◆ Work to complete ◆
Nothing but the lines below between the line holding "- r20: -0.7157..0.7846" and the line holding "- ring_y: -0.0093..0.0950", inclusive, should appear in the answer, each set down exactly.

◆ Given information ◆
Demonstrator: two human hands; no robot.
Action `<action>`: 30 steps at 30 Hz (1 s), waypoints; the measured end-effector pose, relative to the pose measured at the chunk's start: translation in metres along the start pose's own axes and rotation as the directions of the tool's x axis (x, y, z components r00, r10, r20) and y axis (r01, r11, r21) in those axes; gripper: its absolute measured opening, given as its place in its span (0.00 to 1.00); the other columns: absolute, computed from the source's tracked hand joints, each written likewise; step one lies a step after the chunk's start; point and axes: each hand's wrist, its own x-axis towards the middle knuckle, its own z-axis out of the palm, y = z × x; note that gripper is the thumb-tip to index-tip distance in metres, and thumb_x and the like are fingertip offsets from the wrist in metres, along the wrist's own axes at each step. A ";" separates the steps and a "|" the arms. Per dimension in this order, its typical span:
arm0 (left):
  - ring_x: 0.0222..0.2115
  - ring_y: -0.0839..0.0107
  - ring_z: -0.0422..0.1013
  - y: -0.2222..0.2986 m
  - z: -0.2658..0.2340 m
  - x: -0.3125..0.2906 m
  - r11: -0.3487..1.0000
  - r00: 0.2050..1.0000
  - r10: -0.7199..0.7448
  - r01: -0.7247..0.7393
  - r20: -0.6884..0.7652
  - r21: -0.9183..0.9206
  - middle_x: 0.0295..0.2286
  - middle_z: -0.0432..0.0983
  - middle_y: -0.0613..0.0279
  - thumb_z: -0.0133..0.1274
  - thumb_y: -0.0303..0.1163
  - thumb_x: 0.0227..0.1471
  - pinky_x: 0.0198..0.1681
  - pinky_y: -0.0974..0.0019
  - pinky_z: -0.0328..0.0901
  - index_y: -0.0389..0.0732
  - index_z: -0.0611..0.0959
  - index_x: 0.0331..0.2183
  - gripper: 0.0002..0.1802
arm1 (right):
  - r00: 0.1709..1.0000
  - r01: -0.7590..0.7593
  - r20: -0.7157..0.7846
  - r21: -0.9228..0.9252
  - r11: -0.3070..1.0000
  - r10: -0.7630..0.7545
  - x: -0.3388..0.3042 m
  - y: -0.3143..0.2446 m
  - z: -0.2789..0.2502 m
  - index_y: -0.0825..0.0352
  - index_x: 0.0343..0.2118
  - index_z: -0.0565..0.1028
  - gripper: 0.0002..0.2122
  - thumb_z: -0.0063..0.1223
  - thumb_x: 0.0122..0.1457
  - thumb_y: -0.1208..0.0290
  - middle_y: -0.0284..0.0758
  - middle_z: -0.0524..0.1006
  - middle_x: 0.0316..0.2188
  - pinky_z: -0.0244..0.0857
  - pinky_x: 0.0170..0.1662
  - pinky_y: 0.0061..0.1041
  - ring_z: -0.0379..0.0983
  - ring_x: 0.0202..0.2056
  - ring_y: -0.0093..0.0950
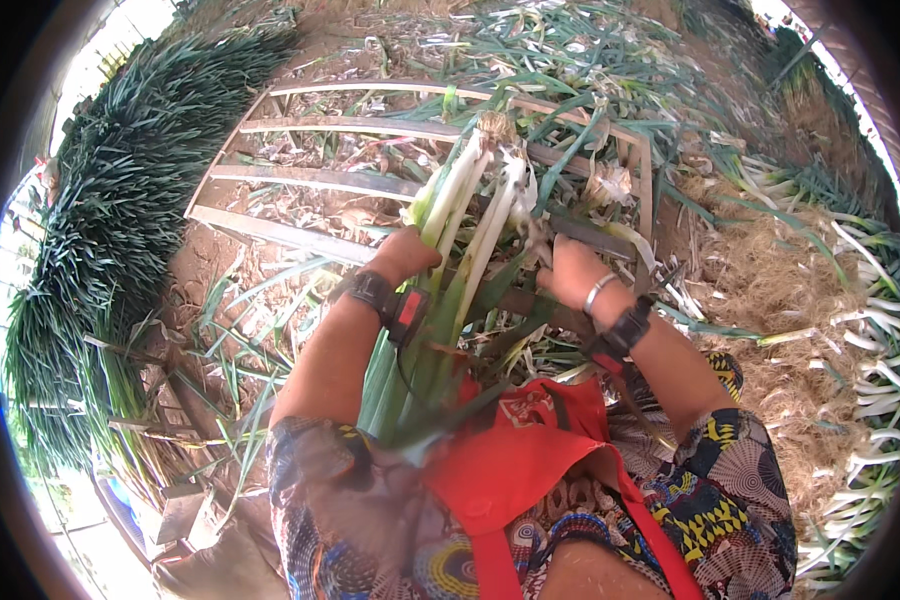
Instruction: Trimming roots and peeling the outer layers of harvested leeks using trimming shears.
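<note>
My left hand is closed round several large green onions, whose white stalks point away from me with their roots at the far end. Their broad green leaves run back toward my lap. To the right of the stalks, my right hand is closed, its fingers pinched beside a pale, blurred strip of peel or root. What those fingers hold, if anything, I cannot make out. Behind the stalks lies a slatted wooden rack, low over the ground.
A tall heap of green onions stands at the left, leaves outward. Loose leaves and peelings cover the ground beyond the rack. On the right lie dry roots and a row of white-stalked onions. My red apron covers my lap.
</note>
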 end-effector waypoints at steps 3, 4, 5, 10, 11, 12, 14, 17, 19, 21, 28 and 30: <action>0.38 0.54 0.74 -0.005 0.009 0.009 1.000 1.000 -0.001 0.001 0.019 -0.024 0.34 0.77 0.43 0.57 0.41 0.33 0.44 0.60 0.67 0.32 0.80 0.34 0.26 | 0.995 -0.073 -0.064 -0.031 0.997 0.071 0.020 0.008 0.001 0.78 0.36 0.69 0.20 0.56 0.48 0.65 0.56 0.75 0.30 0.67 0.39 0.41 0.72 0.35 0.51; 0.39 0.52 0.74 -0.004 0.010 0.008 1.000 1.000 0.015 -0.016 0.023 0.026 0.35 0.77 0.42 0.55 0.41 0.36 0.45 0.59 0.67 0.32 0.80 0.35 0.25 | 0.996 -0.084 -0.029 -0.015 0.996 0.083 0.018 0.004 0.000 0.78 0.36 0.69 0.19 0.56 0.48 0.64 0.56 0.75 0.30 0.67 0.39 0.41 0.72 0.35 0.51; 0.39 0.52 0.74 -0.005 0.013 0.009 1.000 1.000 0.010 -0.011 0.022 0.022 0.35 0.77 0.42 0.55 0.41 0.36 0.45 0.59 0.67 0.32 0.80 0.35 0.25 | 0.995 -0.096 0.007 0.000 0.995 0.096 0.014 0.000 -0.002 0.77 0.36 0.68 0.19 0.55 0.48 0.64 0.55 0.75 0.30 0.67 0.40 0.41 0.73 0.35 0.51; 0.42 0.48 0.71 -0.015 0.029 0.011 0.998 0.998 -0.057 0.057 -0.024 0.008 0.38 0.74 0.38 0.52 0.41 0.42 0.47 0.55 0.66 0.29 0.76 0.40 0.27 | 0.991 0.126 0.042 -0.018 0.992 -0.126 0.020 -0.049 -0.007 0.78 0.37 0.72 0.19 0.55 0.50 0.64 0.53 0.76 0.32 0.68 0.40 0.37 0.75 0.35 0.46; 0.39 0.47 0.73 -0.019 0.034 0.015 0.999 0.998 -0.037 0.036 -0.057 -0.019 0.35 0.75 0.36 0.54 0.43 0.42 0.44 0.55 0.67 0.27 0.75 0.39 0.28 | 0.991 0.132 0.041 -0.018 0.991 -0.131 0.036 -0.051 -0.008 0.78 0.37 0.72 0.19 0.55 0.50 0.64 0.53 0.76 0.32 0.68 0.40 0.37 0.75 0.35 0.46; 0.40 0.47 0.73 -0.017 0.037 0.021 0.999 0.998 -0.032 0.032 -0.060 -0.003 0.35 0.75 0.36 0.53 0.42 0.42 0.44 0.55 0.67 0.27 0.75 0.39 0.28 | 0.998 0.051 0.045 -0.039 0.998 -0.049 0.056 -0.047 -0.006 0.77 0.36 0.73 0.18 0.56 0.51 0.64 0.52 0.76 0.32 0.68 0.40 0.38 0.75 0.35 0.45; 0.40 0.47 0.73 -0.006 0.032 0.022 0.999 0.996 -0.030 0.032 -0.085 0.020 0.35 0.75 0.36 0.53 0.41 0.42 0.44 0.54 0.67 0.27 0.75 0.39 0.28 | 1.000 -0.018 0.003 -0.071 0.997 0.019 0.091 -0.031 0.000 0.75 0.31 0.76 0.16 0.56 0.51 0.62 0.51 0.77 0.30 0.68 0.40 0.38 0.75 0.34 0.45; 0.37 0.46 0.74 -0.002 0.005 0.025 0.994 0.993 -0.042 0.053 -0.113 0.096 0.33 0.76 0.37 0.54 0.39 0.40 0.43 0.54 0.68 0.28 0.78 0.36 0.24 | 1.000 -0.019 -0.015 -0.094 0.995 0.018 0.085 -0.031 0.000 0.75 0.30 0.75 0.16 0.57 0.50 0.63 0.51 0.76 0.28 0.68 0.40 0.38 0.74 0.34 0.47; 0.42 0.51 0.73 0.008 -0.019 0.021 0.982 0.993 -0.103 0.111 -0.056 0.154 0.40 0.76 0.43 0.49 0.36 0.45 0.47 0.58 0.67 0.34 0.80 0.40 0.21 | 0.993 0.121 0.012 -0.022 0.992 -0.120 0.047 -0.041 -0.006 0.75 0.35 0.72 0.18 0.57 0.48 0.64 0.53 0.76 0.30 0.68 0.40 0.39 0.74 0.35 0.47; 0.40 0.54 0.74 -0.007 -0.027 0.023 0.975 0.997 -0.044 0.056 -0.062 0.216 0.37 0.77 0.46 0.51 0.39 0.44 0.46 0.59 0.68 0.35 0.82 0.36 0.20 | 0.985 0.133 0.112 -0.030 0.991 -0.129 0.024 -0.046 -0.002 0.74 0.42 0.67 0.22 0.58 0.47 0.66 0.53 0.75 0.31 0.68 0.41 0.40 0.73 0.36 0.49; 0.33 0.57 0.76 0.008 0.006 0.031 0.980 0.998 0.039 -0.029 -0.048 0.196 0.30 0.79 0.49 0.65 0.48 0.31 0.40 0.60 0.69 0.37 0.84 0.32 0.28 | 0.997 -0.008 -0.070 -0.039 0.999 0.005 0.070 -0.015 0.008 0.75 0.32 0.73 0.17 0.59 0.48 0.63 0.54 0.75 0.33 0.67 0.41 0.39 0.73 0.36 0.48; 0.42 0.56 0.74 -0.004 0.015 0.033 0.988 0.997 -0.083 0.083 -0.007 0.128 0.39 0.77 0.47 0.65 0.44 0.34 0.47 0.60 0.67 0.36 0.81 0.39 0.29 | 0.999 -0.034 -0.042 -0.054 0.998 0.032 0.066 -0.018 0.005 0.76 0.34 0.73 0.19 0.59 0.49 0.63 0.53 0.75 0.35 0.68 0.42 0.39 0.73 0.37 0.48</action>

◆ Answer to this task ◆
  - r20: -0.7157..0.7846
  - r21: -0.9228..0.9252
  - r11: -0.3070..1.0000
  - r10: -0.7630..0.7545
  - x: -0.3388..0.3042 m
  - y: -0.3143..0.2446 m
  - z: -0.2789..0.2502 m
  - index_y: -0.0825..0.0352
  - index_x: 0.0343..0.2118
  - index_z: -0.0565..0.1028
  - gripper: 0.0002..0.2122
  - thumb_z: -0.0063..0.1223
  - thumb_x: 0.0122..0.1457
  - thumb_y: -0.1208..0.0290
  - middle_y: -0.0284..0.0758
  - middle_z: -0.0524..0.1006
  - middle_x: 0.0316..0.2188
  - pinky_z: -0.0244..0.0857
  - pinky_x: 0.0170..0.1662
  - pinky_y: 0.0061..0.1041
  - ring_z: -0.0379..0.0983
  - ring_x: 0.0202..0.2056
  - ring_y: -0.0093..0.0950

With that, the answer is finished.